Décision sur opposition n° B 3 234 454 Page 8 sur 8
Par conséquent, l’opposition est bien fondée sur la base de l’enregistrement de marque de l’UE n° 18 778 145 de l’opposant. Il s’ensuit que la marque contestée doit être rejetée pour tous les produits contestés.
DÉPENS
Conformément à l’article 109, paragraphe 1, du RMCUE, la partie qui succombe dans une procédure d’opposition doit supporter les taxes et les frais exposés par l’autre partie.
Étant donné que le demandeur est la partie qui succombe, il doit supporter la taxe d’opposition ainsi que les frais exposés par l’opposant au cours de la présente procédure.
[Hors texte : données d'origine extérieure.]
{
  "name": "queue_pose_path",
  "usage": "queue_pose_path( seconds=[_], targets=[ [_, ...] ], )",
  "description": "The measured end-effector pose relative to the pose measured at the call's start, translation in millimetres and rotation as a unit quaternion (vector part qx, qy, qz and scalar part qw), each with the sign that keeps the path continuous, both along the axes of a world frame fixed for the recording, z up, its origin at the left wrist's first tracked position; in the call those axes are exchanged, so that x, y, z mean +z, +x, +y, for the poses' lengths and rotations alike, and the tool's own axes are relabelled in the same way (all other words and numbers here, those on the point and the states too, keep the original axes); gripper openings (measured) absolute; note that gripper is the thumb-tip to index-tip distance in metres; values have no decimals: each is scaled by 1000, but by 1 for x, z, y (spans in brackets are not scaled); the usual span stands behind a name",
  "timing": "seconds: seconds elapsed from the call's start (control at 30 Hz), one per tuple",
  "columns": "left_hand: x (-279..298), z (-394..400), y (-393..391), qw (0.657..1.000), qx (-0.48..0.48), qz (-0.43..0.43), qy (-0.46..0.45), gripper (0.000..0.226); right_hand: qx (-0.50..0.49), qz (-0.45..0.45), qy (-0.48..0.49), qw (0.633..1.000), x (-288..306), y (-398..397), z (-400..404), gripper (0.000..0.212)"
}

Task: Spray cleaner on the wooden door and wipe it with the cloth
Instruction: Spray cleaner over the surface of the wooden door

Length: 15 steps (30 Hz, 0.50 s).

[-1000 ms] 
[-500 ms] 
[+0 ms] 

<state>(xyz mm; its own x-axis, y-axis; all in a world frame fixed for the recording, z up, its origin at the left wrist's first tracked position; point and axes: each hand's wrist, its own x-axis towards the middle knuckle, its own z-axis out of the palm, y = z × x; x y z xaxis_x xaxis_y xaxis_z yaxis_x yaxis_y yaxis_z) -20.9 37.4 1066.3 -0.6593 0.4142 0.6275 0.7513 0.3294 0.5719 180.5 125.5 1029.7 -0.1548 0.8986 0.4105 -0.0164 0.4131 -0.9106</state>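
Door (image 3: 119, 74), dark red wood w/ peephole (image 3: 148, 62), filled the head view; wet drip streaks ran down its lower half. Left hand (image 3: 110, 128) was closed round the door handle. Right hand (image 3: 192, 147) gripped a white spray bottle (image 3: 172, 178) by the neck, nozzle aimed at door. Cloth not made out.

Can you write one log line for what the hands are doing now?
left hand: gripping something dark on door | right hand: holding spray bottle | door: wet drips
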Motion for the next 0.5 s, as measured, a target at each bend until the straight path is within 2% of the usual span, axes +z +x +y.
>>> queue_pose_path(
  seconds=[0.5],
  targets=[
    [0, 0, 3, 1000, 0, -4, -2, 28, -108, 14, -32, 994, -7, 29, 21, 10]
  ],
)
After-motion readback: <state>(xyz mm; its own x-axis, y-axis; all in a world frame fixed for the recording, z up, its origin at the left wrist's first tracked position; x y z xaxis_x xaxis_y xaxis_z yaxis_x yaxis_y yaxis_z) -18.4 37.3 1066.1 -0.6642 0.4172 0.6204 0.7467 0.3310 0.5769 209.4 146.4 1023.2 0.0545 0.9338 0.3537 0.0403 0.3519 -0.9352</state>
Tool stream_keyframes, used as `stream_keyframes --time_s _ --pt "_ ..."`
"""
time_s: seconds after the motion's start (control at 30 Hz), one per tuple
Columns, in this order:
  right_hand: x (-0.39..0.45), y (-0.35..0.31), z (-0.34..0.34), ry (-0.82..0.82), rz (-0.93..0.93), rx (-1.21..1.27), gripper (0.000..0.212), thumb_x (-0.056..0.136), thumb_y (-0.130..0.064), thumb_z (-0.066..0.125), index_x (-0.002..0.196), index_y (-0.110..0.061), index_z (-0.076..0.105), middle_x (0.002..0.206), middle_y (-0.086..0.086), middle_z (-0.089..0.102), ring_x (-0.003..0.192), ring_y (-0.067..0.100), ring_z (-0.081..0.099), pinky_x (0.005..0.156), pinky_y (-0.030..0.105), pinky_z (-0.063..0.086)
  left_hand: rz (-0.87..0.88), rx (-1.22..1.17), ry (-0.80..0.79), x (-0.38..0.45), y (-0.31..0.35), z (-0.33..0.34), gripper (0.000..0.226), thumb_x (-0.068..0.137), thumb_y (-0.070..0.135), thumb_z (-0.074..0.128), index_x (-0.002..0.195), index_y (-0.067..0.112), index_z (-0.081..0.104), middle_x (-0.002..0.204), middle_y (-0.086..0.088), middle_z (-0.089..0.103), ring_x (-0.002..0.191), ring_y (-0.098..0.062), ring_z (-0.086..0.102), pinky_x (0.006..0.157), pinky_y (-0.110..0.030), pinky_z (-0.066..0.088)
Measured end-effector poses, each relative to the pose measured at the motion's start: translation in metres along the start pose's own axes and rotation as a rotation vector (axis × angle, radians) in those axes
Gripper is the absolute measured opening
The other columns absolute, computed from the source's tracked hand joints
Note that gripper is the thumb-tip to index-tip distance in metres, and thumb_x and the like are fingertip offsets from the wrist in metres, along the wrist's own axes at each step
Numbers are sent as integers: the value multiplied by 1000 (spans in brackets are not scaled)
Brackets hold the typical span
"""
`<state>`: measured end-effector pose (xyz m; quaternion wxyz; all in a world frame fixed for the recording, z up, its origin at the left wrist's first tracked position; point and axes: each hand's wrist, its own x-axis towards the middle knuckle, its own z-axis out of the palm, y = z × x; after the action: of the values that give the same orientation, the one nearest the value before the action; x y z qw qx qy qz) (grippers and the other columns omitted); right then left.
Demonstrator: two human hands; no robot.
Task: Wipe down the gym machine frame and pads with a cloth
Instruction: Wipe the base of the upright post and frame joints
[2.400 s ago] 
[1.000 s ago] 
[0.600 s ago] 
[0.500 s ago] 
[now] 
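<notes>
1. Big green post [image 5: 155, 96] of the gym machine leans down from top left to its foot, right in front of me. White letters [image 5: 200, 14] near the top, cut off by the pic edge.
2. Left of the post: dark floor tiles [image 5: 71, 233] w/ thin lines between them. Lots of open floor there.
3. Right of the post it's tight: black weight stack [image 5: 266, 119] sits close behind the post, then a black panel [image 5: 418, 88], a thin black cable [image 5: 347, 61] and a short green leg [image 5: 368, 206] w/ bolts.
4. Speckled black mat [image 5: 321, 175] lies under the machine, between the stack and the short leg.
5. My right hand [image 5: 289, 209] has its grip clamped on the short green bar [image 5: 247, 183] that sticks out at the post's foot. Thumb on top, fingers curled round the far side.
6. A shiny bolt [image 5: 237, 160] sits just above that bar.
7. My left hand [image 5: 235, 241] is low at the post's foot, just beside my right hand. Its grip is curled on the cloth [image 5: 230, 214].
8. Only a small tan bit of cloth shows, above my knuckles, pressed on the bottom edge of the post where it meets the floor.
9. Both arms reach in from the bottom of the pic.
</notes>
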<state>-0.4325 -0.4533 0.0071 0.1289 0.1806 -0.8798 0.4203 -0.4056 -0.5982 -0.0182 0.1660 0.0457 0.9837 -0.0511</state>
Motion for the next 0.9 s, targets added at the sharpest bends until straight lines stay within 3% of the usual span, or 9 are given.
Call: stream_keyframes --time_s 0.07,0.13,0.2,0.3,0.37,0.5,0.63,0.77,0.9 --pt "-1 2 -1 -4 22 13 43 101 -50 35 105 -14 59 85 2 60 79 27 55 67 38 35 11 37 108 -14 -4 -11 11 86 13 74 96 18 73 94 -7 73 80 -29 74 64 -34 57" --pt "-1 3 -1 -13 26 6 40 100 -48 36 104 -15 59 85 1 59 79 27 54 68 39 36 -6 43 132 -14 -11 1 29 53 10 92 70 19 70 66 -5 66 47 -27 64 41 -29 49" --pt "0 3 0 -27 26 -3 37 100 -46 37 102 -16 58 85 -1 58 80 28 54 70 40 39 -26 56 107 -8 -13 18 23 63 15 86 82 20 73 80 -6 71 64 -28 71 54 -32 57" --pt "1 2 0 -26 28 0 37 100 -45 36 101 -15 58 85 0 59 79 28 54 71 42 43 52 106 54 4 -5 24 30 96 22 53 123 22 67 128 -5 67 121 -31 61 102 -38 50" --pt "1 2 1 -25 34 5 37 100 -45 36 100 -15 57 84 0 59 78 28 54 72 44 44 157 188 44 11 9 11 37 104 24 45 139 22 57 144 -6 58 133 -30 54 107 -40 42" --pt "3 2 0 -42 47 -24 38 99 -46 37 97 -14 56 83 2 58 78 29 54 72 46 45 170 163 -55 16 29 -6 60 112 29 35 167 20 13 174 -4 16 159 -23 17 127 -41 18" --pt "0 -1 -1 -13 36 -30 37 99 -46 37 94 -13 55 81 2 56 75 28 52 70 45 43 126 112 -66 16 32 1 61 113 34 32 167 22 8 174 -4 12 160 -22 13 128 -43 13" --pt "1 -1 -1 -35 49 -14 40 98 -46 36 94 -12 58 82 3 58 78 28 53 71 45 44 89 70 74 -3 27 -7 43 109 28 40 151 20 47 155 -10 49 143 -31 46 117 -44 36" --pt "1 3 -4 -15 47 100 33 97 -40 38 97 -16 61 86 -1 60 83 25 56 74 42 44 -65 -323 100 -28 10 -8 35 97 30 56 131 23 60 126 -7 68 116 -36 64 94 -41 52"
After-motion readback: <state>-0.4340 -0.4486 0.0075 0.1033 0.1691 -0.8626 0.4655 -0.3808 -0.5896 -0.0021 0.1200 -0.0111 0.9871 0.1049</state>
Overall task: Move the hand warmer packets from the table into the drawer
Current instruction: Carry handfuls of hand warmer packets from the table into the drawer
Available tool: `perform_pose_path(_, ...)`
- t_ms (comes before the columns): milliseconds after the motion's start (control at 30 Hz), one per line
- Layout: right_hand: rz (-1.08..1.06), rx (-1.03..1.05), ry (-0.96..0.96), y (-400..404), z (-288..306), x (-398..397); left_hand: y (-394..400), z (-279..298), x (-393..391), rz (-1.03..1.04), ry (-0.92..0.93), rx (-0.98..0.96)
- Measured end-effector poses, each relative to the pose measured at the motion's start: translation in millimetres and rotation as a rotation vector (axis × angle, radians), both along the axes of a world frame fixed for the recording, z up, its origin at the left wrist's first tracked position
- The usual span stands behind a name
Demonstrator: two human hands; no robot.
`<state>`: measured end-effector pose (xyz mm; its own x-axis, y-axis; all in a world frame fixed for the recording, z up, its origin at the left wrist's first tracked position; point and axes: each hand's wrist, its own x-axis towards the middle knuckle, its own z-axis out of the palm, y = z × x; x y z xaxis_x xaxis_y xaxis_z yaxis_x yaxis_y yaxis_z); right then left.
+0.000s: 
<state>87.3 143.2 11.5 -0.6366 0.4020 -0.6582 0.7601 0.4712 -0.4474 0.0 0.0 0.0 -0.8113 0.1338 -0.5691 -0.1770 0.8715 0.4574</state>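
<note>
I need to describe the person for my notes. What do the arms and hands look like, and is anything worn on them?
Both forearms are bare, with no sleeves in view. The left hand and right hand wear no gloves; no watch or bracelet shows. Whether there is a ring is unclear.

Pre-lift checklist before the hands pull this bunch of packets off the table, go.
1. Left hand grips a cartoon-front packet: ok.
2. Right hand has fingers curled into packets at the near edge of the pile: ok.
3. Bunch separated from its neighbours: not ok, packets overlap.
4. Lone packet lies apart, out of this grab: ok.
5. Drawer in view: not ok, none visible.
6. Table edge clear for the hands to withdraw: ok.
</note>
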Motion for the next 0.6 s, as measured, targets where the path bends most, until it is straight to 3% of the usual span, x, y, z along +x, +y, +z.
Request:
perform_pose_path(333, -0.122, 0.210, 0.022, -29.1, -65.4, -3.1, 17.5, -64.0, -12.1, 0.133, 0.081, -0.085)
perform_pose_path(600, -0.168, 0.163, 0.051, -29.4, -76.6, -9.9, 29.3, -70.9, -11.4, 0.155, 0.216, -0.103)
Conformément à l’article 109, paragraphes 1 et 7, du RMCUE et à l’article 18, paragraphe 1, sous c) i), du RMCUE d’exécution, les frais à rembourser à l’opposant sont la taxe d’opposition et les frais de représentation, qui sont fixés sur la base du taux maximal y prévu.
La division d’opposition
Gracia TORDESILLAS Tzvetelina IANTCHEVA Meglena BENOVA MARTÍNEZ
Conformément à l’article 67 du RMCUE, toute partie à laquelle la présente décision fait grief peut former un recours contre la présente décision. Conformément à l’article 68 du RMCUE, l’acte de recours doit être déposé par écrit auprès de l’Office dans un délai de deux mois à compter de la date de la notification de la présente décision. Il doit être déposé dans la langue de la procédure dans laquelle la décision faisant l’objet du recours a été rendue. En outre, un mémoire exposant les motifs du recours doit être déposé dans un délai de quatre mois à compter de la même date. L’acte de recours n’est réputé déposé qu’après paiement de la taxe de recours de 720 EUR.